Tchelougou Daméhan, Malaquin Nicolas, Cardin Guillaume B, Desmul Jordan, Turcotte Simon, Rodier Francis
Centre de Recherche du Centre Hospitalier de l'Université de Montréal (CRCHUM) et Institut du Cancer de Montréal, Montreal, QC, Canada.
Département de chirurgie, Université de Montréal, Montreal, QC, Canada.
Front Cell Dev Biol. 2024 Jun 14;12:1368711. doi: 10.3389/fcell.2024.1368711. eCollection 2024.
Malignant Melanoma that resists immunotherapy remains the deadliest form of skin cancer owing to poor clinically lasting responses. Alternative like genotoxic or targeted chemotherapy trigger various cancer cell fates after treatment including cell death and senescence. Senescent cells can be eliminated using senolytic drugs and we hypothesize that the targeted elimination of therapy-induced senescent melanoma cells could complement both conventional and immunotherapies. We utilized a panel of cells representing diverse mutational background relevant to melanoma and found that they developed distinct senescent phenotypes in response to treatment. A genotoxic combination therapy of carboplatin-paclitaxel or irradiation triggered a mixed response of cell death and senescence, irrespective of BRAF mutation profiles. DNA damage-induced senescent melanoma cells exhibited morphological changes, residual DNA damage, and increased senescence-associated secretory phenotype (SASP). In contrast, dual targeted inhibition of Braf and Mek triggered a different mixed cell fate response including senescent-like and persister cells. While persister cells could reproliferate, senescent-like cells were stably arrested, but without detectable DNA damage and senescence-associated secretory phenotype. To assess the sensitivity to senolytics we employed a novel real-time imaging-based death assay and observed that Bcl2/Bcl-XL inhibitors and piperlongumine were effective in promoting death of carboplatin-paclitaxel and irradiation-induced senescent melanoma cells, while the mixed persister cells and senescent-like cells resulting from Braf-Mek inhibition remained unresponsive. Interestingly, a direct synergy between Bcl2/Bcl-XL inhibitors and Braf-Mek inhibitors was observed when used out of the context of senescence. Overall, we highlight diverse hallmarks of melanoma senescent states and provide evidence of context-dependent senotherapeutics that could reduce treatment resistance while also discussing the limitations of this strategy in human melanoma cells.

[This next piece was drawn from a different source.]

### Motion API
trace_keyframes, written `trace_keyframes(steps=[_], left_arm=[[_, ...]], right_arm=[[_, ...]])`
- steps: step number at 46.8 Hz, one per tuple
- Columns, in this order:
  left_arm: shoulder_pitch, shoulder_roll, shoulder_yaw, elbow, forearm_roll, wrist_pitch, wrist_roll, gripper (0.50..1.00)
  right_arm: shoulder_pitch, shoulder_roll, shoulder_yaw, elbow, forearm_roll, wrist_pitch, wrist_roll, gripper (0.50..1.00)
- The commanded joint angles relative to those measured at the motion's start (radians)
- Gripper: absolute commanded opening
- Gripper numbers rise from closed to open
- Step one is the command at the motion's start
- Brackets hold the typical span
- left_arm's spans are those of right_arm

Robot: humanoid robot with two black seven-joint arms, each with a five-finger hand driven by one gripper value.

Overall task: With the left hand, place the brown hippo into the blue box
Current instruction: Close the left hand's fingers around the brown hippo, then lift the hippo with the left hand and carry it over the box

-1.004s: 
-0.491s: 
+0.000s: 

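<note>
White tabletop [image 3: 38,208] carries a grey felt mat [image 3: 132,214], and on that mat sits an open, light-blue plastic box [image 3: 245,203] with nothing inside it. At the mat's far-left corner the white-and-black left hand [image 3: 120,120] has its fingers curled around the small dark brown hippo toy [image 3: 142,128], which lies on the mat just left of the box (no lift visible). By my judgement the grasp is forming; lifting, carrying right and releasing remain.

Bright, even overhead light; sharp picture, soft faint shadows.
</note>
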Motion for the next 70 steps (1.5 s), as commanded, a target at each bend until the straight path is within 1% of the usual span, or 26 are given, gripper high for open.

由于临床持久反应不佳,抵抗免疫疗法的恶性黑色素瘤仍然是最致命的皮肤癌形式。基因毒性或靶向化疗等替代疗法在治疗后会引发各种癌细胞命运,包括细胞死亡和衰老。衰老细胞可以使用衰老溶解药物清除,我们假设靶向清除治疗诱导的衰老黑色素瘤细胞可以补充传统疗法和免疫疗法。我们使用了一组代表与黑色素瘤相关的不同突变背景的细胞,发现它们在治疗后呈现出不同的衰老表型。卡铂-紫杉醇的基因毒性联合疗法或辐射引发了细胞死亡和衰老的混合反应,与BRAF突变谱无关。DNA损伤诱导的衰老黑色素瘤细胞表现出形态变化、残留DNA损伤以及衰老相关分泌表型(SASP)增加。相比之下,对Braf和Mek的双重靶向抑制引发了不同的混合细胞命运反应,包括衰老样细胞和持续存在的细胞。虽然持续存在的细胞可以重新增殖,但衰老样细胞则稳定停滞,但没有可检测到的DNA损伤和衰老相关分泌表型。为了评估对衰老溶解药物的敏感性,我们采用了一种基于实时成像的新型死亡检测方法,观察到Bcl2/Bcl-XL抑制剂和胡椒碱在促进卡铂-紫杉醇和辐射诱导的衰老黑色素瘤细胞死亡方面有效,而由Braf-Mek抑制产生的混合持续存在细胞和衰老样细胞仍然无反应。有趣的是,当在衰老背景之外使用时,观察到Bcl2/Bcl-XL抑制剂和Braf-Mek抑制剂之间存在直接协同作用。总体而言,我们突出了黑色素瘤衰老状态的不同特征,并提供了上下文依赖性衰老治疗的证据,这可能会降低治疗抗性,同时也讨论了该策略在人类黑色素瘤细胞中的局限性。